Duvelisib + Docetaxel for Head and Neck Cancer
Recruiting in Palo Alto (17 mi)
Overseen byGlenn J. Hanna, MD
Age: 18+
Sex: Any
Travel: May Be Covered
Time Reimbursement: Varies
Trial Phase: Phase 2
Waitlist Available
Sponsor: Glenn J. Hanna
No Placebo Group
Prior Safety Data
Trial Summary
What is the purpose of this trial?
This trial is testing a combination of a pill (Duvelisib) and an IV drug (Docetaxel) for patients with head and neck cancer that has come back or spread. These patients did not respond to initial treatments.

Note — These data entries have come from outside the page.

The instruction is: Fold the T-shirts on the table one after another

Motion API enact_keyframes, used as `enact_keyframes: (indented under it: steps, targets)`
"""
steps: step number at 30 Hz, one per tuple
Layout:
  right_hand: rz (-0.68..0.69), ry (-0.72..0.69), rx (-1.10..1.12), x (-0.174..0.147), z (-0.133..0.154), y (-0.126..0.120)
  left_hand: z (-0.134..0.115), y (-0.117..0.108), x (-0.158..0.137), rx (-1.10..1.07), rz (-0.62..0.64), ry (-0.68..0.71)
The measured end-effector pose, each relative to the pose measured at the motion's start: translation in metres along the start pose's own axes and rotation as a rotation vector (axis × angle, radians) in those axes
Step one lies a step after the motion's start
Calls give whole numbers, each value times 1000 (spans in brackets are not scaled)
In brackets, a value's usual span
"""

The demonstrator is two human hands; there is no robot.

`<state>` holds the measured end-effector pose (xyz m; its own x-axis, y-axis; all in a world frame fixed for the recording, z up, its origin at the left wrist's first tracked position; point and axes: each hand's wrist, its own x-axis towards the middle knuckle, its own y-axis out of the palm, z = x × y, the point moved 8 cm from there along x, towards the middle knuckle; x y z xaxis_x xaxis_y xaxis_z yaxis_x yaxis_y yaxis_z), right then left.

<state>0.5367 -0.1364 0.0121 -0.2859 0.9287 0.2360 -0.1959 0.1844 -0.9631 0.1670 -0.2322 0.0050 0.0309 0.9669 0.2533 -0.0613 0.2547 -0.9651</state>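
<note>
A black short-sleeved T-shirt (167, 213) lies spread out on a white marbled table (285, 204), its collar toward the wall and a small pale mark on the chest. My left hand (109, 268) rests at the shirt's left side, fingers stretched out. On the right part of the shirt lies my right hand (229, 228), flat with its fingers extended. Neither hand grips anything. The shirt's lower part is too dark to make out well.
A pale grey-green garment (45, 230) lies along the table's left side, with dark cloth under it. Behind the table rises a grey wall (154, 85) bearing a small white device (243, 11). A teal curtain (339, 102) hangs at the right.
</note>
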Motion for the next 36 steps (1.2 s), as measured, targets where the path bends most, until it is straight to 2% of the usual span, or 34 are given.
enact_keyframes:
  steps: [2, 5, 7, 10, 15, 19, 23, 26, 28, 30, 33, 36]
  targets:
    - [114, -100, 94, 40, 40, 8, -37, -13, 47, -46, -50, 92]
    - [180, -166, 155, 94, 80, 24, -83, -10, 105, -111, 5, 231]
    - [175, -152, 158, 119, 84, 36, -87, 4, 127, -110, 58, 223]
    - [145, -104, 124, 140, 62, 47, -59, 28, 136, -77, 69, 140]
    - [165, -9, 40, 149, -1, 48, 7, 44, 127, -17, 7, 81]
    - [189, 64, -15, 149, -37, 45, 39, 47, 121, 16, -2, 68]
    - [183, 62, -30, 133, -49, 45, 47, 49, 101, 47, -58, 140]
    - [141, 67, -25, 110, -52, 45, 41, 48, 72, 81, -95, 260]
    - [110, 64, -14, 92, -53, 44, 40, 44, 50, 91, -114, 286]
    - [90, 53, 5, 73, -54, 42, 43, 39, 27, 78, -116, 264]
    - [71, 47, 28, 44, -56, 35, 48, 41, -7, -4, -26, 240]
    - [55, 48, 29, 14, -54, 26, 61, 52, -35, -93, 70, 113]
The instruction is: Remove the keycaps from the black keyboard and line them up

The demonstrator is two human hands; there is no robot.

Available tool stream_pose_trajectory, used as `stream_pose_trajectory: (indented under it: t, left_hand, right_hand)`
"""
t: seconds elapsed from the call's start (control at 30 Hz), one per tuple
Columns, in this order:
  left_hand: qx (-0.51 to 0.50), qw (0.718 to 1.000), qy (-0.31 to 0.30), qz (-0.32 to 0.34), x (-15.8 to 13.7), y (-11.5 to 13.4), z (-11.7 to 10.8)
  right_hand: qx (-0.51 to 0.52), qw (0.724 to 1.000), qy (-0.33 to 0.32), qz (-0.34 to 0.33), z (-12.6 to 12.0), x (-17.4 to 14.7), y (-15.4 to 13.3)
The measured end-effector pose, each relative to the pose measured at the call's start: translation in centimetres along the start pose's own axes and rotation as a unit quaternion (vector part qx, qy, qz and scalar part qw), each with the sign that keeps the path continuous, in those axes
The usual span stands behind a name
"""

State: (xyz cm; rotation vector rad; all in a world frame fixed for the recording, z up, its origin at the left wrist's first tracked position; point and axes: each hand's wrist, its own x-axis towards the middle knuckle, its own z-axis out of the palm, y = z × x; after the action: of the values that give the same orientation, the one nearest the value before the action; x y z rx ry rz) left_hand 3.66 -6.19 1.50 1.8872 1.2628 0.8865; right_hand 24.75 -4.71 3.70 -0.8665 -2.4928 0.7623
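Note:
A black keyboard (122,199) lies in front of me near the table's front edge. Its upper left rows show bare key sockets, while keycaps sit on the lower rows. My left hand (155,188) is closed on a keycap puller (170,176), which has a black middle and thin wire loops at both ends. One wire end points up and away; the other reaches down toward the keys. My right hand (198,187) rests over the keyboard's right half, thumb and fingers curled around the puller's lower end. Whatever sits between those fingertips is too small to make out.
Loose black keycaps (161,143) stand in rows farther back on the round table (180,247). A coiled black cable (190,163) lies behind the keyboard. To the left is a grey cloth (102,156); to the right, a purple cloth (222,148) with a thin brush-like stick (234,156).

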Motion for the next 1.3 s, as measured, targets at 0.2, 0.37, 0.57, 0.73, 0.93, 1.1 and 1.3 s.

Duvelisib stops cancer cells from growing, and Docetaxel kills them by preventing cell division.
Eligibility Criteria
Adults with recurrent or metastatic squamous cell carcinoma of the head and neck (SCCHN), who have had no more than two prior systemic therapies, one including PD-1/L1 blockade. They must not have used PI3K inhibitors before, be in good health otherwise, and agree to use contraception.Inclusion Criteria
I am 18 years old or older.
My blood, liver, and kidney functions meet the study's health requirements.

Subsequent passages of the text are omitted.